How to optimize this query without raw?

Hey folks,

I’m in the process of optimizing some filter queries that join span several tables and noticed a repeating pattern of including “unnecessary” tables among joins. I found no obvious way other than using raw(), but I’d very much like to keep using filter() if possible. Does anyone better versed in Django queries have suggestions? Thanks!

class Person(models.Model):
    pass


class Dog(models.Model):
    owner = models.ForeignKey(Person, on_delete=models.DO_NOTHING)


class Cat(models.Model):
    owner = models.ForeignKey(Person, on_delete=models.DO_NOTHING)

person = Person.objects.create()
someone_else = Person.objects.create()
cat = Cat.objects.create(owner=person)
cat_of_someone_else = Cat.objects.create(owner=someone_else)
dog = Dog.objects.create(owner=person)
dog_of_someone_else = Dog.objects.create(owner=someone_else)

# Let's find dogs owned by the same owner as the owner of this cat

self.assertEqual(
    [dog],
    list(
        Dog.objects.filter(
            owner__cat=cat
        )
    )
)

# Generates a JOIN that includes owners
#
# SELECT "my_app_dog"."id", "my_app_dog"."owner_id"
# FROM "my_app_dog"
#          INNER JOIN "my_app_person"
#                     ON ("my_app_dog"."owner_id" = "my_app_person"."id")
#          INNER JOIN "my_app_cat"
#                     ON ("my_app_person"."id" = "my_app_cat"."owner_id")
# WHERE "my_app_cat"."id" = 1

# But the same can be achieved without joining owners
self.assertEqual(
    [dog],
    list(
        Dog.objects.raw("""
            SELECT * 
            FROM my_app_dog
            INNER JOIN my_app_cat
                ON my_app_dog.owner_id = my_app_cat.owner_id 
            WHERE
                my_app_cat.id = %s  
        """, [cat.id])
    )
)

# Is there a way to achieve this without raw?
# Can I set up a model relation that allows me to do
# something like this?
# Dog.objects.filter(
#     cats_by_the_same_owner__id=cat.id
# )

Hi,

I think you can try:

dog = Dog.objects.filter(onwer_id=cat.owner_id)
1 Like

Thanks, I may have oversimplified the example. The actual filter is a long chain of JOIN, in the middle of which dogs are joined with cats via owners, like this:

.filter(
            some__more__stuff__dog__owner__cat__even_more___relations__id=id
        )

…which I would like to turn into something that does not result in JOIN person:

.filter(
            some__more__stuff__dog__cats_by_the_same_owner__cat__even_more___relations__id=id
        )

…or back to my original example refined a bit: given a cat_id, I want to get dogs without JOIN person:

        Dog.objects.filter(
            owner__cat__id=cat_id
        )

To directly answer your question, no. The Django ORM does not provide a facility to do joins between tables based on a non-related field.

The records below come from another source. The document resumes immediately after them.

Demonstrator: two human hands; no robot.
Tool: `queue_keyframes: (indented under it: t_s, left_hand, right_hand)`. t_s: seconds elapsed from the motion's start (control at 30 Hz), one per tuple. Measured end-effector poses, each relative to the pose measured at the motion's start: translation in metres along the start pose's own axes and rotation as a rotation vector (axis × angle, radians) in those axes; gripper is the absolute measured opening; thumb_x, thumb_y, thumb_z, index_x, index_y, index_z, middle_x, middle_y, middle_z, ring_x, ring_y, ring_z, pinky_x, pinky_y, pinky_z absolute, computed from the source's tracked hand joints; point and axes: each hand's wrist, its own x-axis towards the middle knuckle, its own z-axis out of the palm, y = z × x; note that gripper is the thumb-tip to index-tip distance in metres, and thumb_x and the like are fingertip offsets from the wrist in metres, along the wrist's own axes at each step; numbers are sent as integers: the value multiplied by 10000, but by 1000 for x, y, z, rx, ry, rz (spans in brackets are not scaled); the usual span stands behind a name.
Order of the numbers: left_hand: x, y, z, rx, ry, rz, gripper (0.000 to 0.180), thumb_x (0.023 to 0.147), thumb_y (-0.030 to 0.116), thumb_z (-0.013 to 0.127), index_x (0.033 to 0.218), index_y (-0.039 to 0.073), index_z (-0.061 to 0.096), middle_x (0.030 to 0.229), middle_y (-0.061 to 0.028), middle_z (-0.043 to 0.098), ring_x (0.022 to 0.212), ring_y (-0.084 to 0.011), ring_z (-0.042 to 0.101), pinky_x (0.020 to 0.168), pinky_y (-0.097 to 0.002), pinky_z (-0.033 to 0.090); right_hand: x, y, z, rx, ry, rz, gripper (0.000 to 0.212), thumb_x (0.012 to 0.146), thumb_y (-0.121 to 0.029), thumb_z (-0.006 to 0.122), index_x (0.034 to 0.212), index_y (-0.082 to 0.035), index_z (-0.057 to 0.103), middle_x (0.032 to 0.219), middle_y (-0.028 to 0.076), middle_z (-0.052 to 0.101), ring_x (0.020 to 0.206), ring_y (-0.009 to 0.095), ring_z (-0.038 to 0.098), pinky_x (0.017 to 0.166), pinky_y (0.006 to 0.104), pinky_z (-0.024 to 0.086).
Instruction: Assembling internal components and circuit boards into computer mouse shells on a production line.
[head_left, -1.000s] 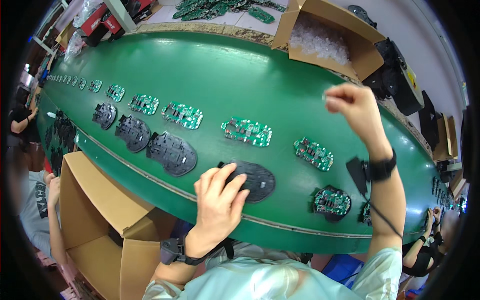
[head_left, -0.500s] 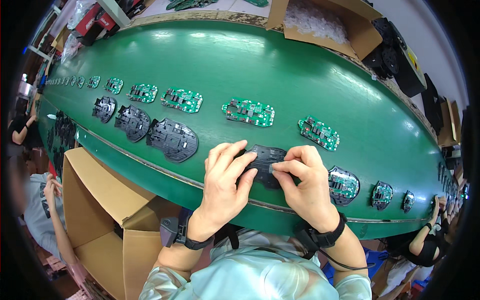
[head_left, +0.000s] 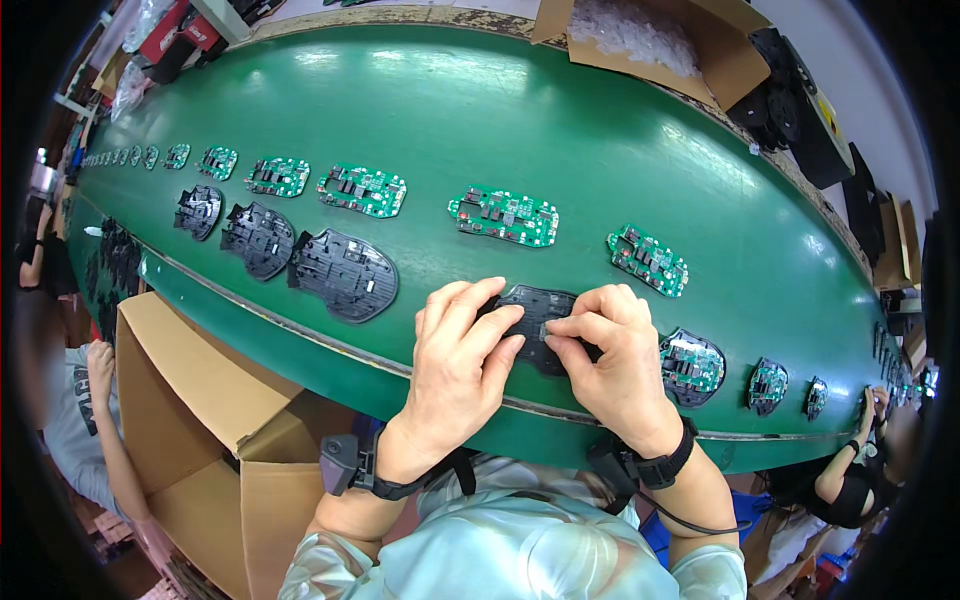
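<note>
The flat black plastic base shell (head_left: pixel 535 325) lies crosswise between both hands; left hand (head_left: pixel 455 365) presses it, right hand (head_left: pixel 610 360) pinches its middle.

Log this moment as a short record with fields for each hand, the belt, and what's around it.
left hand: fingers spread over a black plastic base shell
right hand: fingertips pinching at the same shell
surface: green conveyor belt
on belt: a row of green circuit boards, more black shells to the left
shells with boards fitted: to the right
beside belt: open cardboard box, lower left
</note>
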Motion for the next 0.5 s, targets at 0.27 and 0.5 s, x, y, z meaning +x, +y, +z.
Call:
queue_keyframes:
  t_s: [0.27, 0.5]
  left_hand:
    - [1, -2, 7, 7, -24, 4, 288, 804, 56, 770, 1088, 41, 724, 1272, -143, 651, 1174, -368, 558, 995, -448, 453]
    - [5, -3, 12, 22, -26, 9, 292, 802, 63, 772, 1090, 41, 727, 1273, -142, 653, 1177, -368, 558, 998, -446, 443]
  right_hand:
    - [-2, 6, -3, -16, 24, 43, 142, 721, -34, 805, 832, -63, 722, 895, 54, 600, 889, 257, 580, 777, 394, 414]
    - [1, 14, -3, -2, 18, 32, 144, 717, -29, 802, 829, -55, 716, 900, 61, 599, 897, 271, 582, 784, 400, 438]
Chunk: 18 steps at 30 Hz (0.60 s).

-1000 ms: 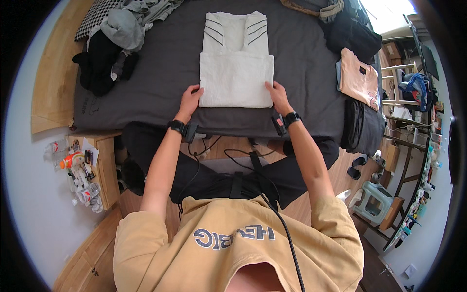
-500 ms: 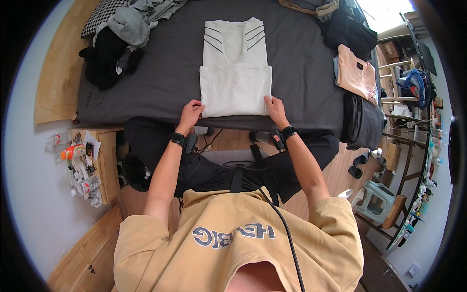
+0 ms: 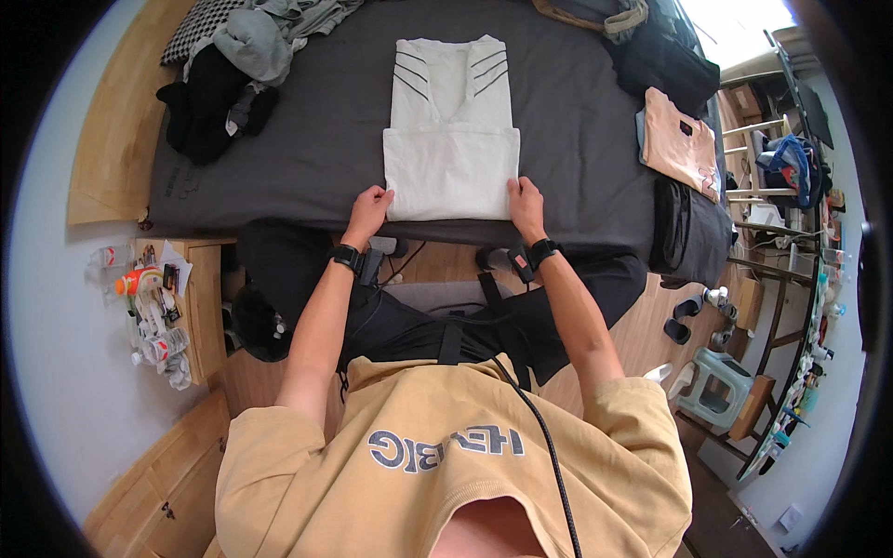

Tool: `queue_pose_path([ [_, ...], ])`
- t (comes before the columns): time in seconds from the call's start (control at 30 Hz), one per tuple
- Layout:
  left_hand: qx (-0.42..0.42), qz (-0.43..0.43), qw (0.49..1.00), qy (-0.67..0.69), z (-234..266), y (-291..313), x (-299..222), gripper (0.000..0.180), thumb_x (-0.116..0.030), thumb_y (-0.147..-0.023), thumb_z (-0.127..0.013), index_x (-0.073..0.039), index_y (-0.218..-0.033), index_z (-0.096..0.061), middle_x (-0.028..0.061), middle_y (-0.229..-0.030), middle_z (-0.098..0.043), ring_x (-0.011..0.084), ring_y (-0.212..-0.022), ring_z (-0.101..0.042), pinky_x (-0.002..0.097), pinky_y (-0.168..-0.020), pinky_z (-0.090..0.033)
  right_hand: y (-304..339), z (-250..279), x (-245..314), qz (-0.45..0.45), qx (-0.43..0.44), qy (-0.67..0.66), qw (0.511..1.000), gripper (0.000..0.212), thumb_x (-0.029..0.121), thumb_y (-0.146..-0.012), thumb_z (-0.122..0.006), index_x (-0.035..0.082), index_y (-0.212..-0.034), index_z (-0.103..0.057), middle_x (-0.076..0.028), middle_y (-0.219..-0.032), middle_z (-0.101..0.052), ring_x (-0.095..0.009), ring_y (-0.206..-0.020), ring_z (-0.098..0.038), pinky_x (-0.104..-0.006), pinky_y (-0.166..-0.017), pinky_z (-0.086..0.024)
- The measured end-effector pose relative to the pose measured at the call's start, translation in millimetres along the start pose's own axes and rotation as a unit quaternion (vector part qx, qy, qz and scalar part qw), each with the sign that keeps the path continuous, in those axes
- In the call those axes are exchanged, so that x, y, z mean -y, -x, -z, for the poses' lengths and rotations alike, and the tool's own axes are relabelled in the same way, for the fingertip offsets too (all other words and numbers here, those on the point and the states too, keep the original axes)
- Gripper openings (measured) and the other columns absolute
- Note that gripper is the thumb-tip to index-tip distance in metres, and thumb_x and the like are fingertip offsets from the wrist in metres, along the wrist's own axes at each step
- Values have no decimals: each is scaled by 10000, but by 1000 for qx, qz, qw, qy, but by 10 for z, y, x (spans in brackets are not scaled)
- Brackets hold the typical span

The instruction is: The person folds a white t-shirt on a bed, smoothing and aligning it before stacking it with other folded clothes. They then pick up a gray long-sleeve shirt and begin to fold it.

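A white shirt [image 3: 451,175] with dark diagonal stripes near its shoulders lies flat on the bed's dark grey sheet [image 3: 316,139]. Its sides are tucked in to form a narrow strip, and the lower part is folded up over the middle. At the left side of that folded panel, my left hand [image 3: 368,214] is closed in a pinch on the fabric edge. My right hand [image 3: 526,206] pinches the opposite side, thumb inward. Both hands are close to the near edge of the bed.
A folded peach T-shirt [image 3: 672,139] and folded dark trousers [image 3: 690,232] lie along the bed's right side. Black and grey clothes [image 3: 209,112] are heaped at the far left. A wooden bedside cabinet [image 3: 205,312] with bottles stands on the left, a grey-blue stool [image 3: 716,389] on the right.
Both hands have shifted slightly up along the sides of the folded panel, still pinching it. The shirt keeps its folded shape.
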<state>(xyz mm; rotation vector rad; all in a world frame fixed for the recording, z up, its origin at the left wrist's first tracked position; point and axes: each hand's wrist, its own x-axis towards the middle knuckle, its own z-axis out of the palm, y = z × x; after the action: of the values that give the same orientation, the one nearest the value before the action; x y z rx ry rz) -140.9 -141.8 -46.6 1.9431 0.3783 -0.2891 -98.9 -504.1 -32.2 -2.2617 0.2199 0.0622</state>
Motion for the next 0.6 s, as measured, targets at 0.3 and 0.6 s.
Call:
queue_pose_path([
  [0.3, -118, -64, 975, -177, 12, -85, -459, 328, -284, -994, -701, -16, -1169, -629, 167, -1067, -718, 297, -943, -692, 430, -820, -551, -35, -1, 236, 113, -131, 81, 982, 476, 246, -1001, -665, 51, -1422, -557, -227, -1433, -608, -421, -1328, -565, -503, -1088, -463],
  [0.6, -88, -321, 858, -392, -713, -365, -914, 673, -437, -1027, -622, -179, -1618, -431, 190, -1699, -316, 446, -1559, -282, 605, -1259, -258, -328, -473, 680, 335, 20, 204, 920, 640, 318, -1040, -602, 156, -1628, -411, -153, -1710, -340, -412, -1575, -289, -586, -1271, -241],
])
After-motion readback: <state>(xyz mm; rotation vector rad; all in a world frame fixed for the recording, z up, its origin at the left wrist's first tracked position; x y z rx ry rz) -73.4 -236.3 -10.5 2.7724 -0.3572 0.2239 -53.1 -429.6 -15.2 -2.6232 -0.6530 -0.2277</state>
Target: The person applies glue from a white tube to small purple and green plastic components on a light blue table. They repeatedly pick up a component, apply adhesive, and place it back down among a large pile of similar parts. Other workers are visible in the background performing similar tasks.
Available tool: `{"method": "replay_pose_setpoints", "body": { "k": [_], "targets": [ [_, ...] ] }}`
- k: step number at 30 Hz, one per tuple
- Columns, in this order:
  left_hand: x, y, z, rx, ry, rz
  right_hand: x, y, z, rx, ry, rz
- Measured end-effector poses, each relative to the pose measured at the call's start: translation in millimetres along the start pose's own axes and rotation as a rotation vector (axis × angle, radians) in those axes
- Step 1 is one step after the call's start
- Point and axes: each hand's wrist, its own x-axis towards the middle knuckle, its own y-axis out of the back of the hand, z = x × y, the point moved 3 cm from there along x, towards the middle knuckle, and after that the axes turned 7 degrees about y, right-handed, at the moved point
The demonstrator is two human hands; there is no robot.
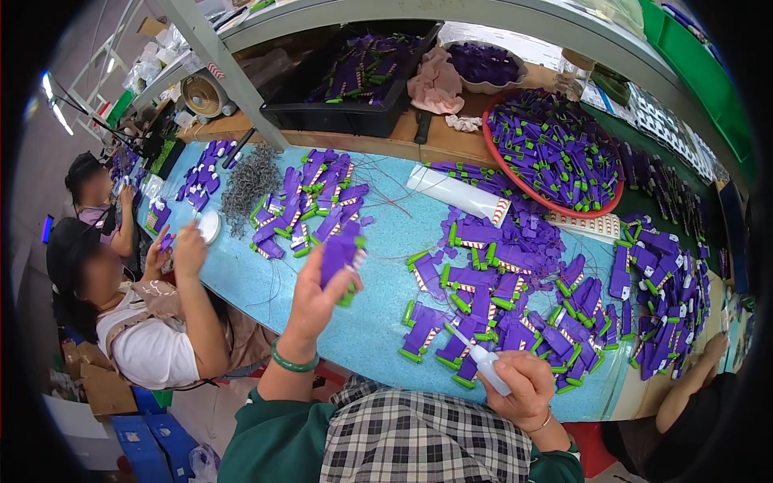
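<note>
My left hand is closed on a purple plastic piece with green ends, raised above the blue table. In my right hand is a small white squeeze bottle, its thin nozzle pointing up and left over the pile. Several purple-and-green pieces with red-and-white striped strips lie around the bottle's tip. Behind them is a heap of flat purple parts. More striped pieces are spread beyond my left hand.
A red basket full of purple-and-green parts stands at the back right, near a black crate. Grey metal bits are heaped at the back left. White rolled sheet lies mid-table. Co-workers sit at left; another person's arm is at right.
</note>
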Motion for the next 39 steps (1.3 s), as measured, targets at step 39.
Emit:
{"method": "replay_pose_setpoints", "body": {
  "k": [39],
  "targets": [
    [-41,-75,-57,-0.422,0.264,-0.470,16,-14,-3,-0.008,-0.008,-0.031]
  ]
}}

From a practical perspective, have you done an explain analyze on both of your queries to actually prove that one is better than the other? I wouldn’t second-guess the query planner without some solid evidence that the query being executed is actually using all the resources you think it’s using.

I have done some explain analyze and although this kind of optimization does not usually come first, below are benchmarks from a real query I’m working on (not the dogs/cats example). The original Django-generated query joins 7 tables, the optimized raw query only joins 4:

Before:

Explain analyze in production:
Planning time: 7-10ms
Execution time: 25-70ms, avg ~35ms
pgbench with 1000 repeats, non-production system with a clone of production data:
latency average = 15.315 ms
tps = 65.295739 (without initial connection time)

After:

Explain analyze in production:
Planning time: 2ms
Execution time: 18-40ms, avg ~22ms
pgbench with 1000 repeats, non-production system with a clone of production data:
latency average = 2.580 ms
tps = 387.647384 (without initial connection time)

That seems like a significant gain. The results might of course still be different in the wild and if there was an easy way of keeping a dozen lines of Python code and not turning it into ~80 or more lines of raw SQL I’d go for it without thinking much (and would come to a final conclusion after having collected performance monitoring data).

As there seems to be no Django-way to doing this, I might look elsewhere for optimization opportunities.

Thanks for the insights everyone!

1 Like